Required work: From the entries below, please output exactly the lines starting at the one containing "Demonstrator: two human" and ending at the one containing "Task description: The", both included.

(Dataset records)
====

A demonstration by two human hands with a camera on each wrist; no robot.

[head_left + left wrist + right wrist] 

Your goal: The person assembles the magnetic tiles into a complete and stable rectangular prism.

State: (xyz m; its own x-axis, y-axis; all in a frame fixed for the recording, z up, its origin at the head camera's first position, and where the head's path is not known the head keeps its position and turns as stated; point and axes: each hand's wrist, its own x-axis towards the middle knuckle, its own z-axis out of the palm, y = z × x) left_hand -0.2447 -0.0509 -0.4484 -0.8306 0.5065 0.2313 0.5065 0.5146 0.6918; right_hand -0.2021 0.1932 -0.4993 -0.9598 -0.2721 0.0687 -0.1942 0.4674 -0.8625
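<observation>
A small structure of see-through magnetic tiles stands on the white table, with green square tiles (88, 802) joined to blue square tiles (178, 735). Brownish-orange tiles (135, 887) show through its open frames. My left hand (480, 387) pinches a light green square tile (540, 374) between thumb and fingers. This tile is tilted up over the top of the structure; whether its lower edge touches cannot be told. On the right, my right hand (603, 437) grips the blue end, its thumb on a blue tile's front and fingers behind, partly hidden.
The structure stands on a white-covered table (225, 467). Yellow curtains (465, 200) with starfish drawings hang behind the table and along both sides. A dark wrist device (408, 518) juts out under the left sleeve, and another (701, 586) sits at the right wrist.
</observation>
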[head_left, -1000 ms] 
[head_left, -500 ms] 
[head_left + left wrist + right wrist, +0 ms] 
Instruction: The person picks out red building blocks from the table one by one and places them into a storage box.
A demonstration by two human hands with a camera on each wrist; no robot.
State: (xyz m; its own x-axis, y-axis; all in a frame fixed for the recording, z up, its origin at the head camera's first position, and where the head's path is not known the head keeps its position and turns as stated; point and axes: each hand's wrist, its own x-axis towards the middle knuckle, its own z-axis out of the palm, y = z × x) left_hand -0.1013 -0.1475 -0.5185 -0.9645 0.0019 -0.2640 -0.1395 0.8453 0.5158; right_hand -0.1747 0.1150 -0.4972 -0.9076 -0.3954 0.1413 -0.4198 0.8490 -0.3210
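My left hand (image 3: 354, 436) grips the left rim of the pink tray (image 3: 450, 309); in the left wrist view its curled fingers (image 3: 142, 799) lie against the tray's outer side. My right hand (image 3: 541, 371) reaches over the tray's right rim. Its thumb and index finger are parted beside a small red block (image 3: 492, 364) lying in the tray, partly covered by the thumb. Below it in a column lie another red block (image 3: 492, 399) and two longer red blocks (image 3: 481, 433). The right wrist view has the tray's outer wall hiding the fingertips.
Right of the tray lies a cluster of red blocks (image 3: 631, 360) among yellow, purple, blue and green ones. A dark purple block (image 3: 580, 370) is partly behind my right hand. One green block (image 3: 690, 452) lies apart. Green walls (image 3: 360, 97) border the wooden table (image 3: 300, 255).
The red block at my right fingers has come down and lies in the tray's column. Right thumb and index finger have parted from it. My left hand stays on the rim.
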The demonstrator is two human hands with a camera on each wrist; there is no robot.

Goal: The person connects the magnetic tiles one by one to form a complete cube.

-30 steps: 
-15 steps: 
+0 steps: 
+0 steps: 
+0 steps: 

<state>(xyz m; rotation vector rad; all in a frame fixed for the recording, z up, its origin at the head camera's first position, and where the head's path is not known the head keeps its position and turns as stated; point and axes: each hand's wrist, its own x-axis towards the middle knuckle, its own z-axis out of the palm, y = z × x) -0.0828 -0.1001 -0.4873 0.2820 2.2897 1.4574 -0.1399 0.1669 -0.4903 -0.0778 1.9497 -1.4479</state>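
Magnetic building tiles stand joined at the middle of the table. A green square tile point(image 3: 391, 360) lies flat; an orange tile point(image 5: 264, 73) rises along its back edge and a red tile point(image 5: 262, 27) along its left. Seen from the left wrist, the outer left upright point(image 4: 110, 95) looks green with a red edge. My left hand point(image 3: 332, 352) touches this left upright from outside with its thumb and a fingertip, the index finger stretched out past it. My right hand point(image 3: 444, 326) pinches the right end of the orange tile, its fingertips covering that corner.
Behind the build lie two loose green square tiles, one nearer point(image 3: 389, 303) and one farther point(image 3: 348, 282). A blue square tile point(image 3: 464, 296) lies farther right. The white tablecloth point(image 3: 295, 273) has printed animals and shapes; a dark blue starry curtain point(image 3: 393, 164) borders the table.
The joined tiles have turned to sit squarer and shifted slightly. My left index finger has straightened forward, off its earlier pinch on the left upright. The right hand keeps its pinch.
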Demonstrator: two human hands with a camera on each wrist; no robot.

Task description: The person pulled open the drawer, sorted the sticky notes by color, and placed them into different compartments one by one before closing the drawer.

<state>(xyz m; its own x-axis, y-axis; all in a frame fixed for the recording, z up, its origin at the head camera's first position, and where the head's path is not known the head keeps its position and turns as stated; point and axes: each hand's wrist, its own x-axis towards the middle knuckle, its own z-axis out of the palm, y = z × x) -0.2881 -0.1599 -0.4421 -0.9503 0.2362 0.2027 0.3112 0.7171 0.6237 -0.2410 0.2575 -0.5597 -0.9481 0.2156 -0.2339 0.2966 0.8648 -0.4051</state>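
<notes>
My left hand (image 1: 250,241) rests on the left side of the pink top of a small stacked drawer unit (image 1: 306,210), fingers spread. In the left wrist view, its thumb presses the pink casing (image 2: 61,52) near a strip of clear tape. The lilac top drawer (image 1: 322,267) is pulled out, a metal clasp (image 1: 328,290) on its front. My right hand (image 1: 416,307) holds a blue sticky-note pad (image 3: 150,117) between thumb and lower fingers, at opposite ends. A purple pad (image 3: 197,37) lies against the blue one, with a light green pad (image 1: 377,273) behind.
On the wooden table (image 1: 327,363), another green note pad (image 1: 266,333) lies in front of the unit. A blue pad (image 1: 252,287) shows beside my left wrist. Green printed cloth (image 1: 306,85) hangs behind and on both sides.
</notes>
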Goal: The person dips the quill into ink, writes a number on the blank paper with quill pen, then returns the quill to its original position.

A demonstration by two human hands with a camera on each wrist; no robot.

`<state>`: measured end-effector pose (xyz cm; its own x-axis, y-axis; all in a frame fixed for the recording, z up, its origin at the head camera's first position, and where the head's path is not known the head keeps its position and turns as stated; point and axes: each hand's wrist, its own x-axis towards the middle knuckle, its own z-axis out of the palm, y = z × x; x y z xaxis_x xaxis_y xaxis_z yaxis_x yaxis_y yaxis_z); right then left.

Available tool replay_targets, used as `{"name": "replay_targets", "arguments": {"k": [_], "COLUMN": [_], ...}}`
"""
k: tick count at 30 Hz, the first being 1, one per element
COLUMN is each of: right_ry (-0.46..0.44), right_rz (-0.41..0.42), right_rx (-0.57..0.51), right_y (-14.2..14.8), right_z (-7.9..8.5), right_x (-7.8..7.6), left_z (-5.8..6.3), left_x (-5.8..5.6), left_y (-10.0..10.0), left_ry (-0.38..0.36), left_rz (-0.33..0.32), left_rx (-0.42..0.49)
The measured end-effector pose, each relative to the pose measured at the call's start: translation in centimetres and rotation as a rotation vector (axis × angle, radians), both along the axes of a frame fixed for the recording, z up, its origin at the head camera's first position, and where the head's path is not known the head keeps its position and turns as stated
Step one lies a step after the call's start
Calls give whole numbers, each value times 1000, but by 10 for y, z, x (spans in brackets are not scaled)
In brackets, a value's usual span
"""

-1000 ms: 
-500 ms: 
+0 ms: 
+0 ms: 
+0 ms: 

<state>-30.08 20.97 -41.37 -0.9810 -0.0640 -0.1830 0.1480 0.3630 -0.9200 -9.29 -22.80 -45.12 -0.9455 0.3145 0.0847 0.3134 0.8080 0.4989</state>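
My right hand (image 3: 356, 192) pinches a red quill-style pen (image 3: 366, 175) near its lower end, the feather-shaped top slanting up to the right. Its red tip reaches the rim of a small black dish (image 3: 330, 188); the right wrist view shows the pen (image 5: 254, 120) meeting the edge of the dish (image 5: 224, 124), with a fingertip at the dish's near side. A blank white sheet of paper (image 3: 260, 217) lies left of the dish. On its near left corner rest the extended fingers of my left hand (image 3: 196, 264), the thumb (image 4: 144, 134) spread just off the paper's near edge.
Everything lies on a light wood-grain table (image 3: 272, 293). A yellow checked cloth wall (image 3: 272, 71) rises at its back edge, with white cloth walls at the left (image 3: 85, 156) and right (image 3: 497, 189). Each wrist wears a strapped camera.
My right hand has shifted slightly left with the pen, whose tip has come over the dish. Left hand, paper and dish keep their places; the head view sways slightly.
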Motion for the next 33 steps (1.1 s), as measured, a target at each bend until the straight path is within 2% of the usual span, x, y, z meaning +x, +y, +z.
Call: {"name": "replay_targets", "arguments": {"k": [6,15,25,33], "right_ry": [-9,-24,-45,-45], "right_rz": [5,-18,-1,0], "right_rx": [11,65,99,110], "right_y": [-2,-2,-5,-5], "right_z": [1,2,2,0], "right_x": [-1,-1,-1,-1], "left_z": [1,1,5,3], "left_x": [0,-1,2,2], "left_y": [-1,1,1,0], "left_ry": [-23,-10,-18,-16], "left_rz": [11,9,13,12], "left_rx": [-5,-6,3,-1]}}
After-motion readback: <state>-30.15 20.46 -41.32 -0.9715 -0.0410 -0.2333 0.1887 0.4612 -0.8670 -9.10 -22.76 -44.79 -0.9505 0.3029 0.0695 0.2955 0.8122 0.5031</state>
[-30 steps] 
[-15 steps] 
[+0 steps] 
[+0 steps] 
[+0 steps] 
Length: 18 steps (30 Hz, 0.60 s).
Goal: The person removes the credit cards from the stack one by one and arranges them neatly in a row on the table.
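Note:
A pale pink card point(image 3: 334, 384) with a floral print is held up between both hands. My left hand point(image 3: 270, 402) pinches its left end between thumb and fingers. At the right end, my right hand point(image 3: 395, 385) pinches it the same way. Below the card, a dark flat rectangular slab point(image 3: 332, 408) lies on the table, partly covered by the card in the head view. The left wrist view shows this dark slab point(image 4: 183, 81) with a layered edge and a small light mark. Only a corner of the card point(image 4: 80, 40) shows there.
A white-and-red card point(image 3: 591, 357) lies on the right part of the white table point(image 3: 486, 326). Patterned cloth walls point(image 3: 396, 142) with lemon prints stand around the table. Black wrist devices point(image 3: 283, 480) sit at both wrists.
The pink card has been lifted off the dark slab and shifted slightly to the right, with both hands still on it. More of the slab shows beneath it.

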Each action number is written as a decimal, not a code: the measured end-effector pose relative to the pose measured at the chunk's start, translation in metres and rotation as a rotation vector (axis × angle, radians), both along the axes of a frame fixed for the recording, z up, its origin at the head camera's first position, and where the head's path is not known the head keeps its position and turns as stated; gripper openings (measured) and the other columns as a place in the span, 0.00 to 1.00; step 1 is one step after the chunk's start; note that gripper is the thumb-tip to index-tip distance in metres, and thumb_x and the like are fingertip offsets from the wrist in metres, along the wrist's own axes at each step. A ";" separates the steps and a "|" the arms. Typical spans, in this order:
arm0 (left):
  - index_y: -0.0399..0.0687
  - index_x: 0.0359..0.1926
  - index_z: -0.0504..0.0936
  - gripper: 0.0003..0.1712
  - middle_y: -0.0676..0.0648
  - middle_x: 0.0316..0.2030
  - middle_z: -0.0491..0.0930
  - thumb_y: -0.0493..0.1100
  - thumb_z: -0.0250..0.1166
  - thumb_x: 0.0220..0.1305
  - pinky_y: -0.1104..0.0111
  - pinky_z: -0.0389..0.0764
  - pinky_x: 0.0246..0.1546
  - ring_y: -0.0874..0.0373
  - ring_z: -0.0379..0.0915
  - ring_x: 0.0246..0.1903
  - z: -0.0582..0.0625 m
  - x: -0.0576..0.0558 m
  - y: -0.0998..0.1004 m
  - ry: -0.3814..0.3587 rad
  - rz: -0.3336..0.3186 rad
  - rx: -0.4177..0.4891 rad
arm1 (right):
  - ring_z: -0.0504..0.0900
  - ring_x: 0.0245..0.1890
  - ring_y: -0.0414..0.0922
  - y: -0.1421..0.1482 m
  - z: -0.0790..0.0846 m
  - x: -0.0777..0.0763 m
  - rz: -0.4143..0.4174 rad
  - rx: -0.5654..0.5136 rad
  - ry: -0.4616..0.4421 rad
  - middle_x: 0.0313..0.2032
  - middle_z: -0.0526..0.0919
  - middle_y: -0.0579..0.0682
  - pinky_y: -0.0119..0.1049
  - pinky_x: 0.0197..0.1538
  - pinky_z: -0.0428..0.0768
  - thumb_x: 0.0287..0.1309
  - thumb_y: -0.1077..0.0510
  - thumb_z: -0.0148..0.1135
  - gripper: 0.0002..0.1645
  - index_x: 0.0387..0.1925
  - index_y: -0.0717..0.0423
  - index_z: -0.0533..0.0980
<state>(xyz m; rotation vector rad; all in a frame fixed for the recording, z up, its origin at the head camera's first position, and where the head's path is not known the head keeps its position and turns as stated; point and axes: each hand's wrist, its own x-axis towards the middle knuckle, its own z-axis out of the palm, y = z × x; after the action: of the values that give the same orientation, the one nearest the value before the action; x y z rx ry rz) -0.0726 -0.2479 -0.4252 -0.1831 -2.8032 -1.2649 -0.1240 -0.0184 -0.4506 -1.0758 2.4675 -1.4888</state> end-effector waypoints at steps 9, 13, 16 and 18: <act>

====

Finished task:
Demonstrator: two human hands with a camera on each wrist; no robot.

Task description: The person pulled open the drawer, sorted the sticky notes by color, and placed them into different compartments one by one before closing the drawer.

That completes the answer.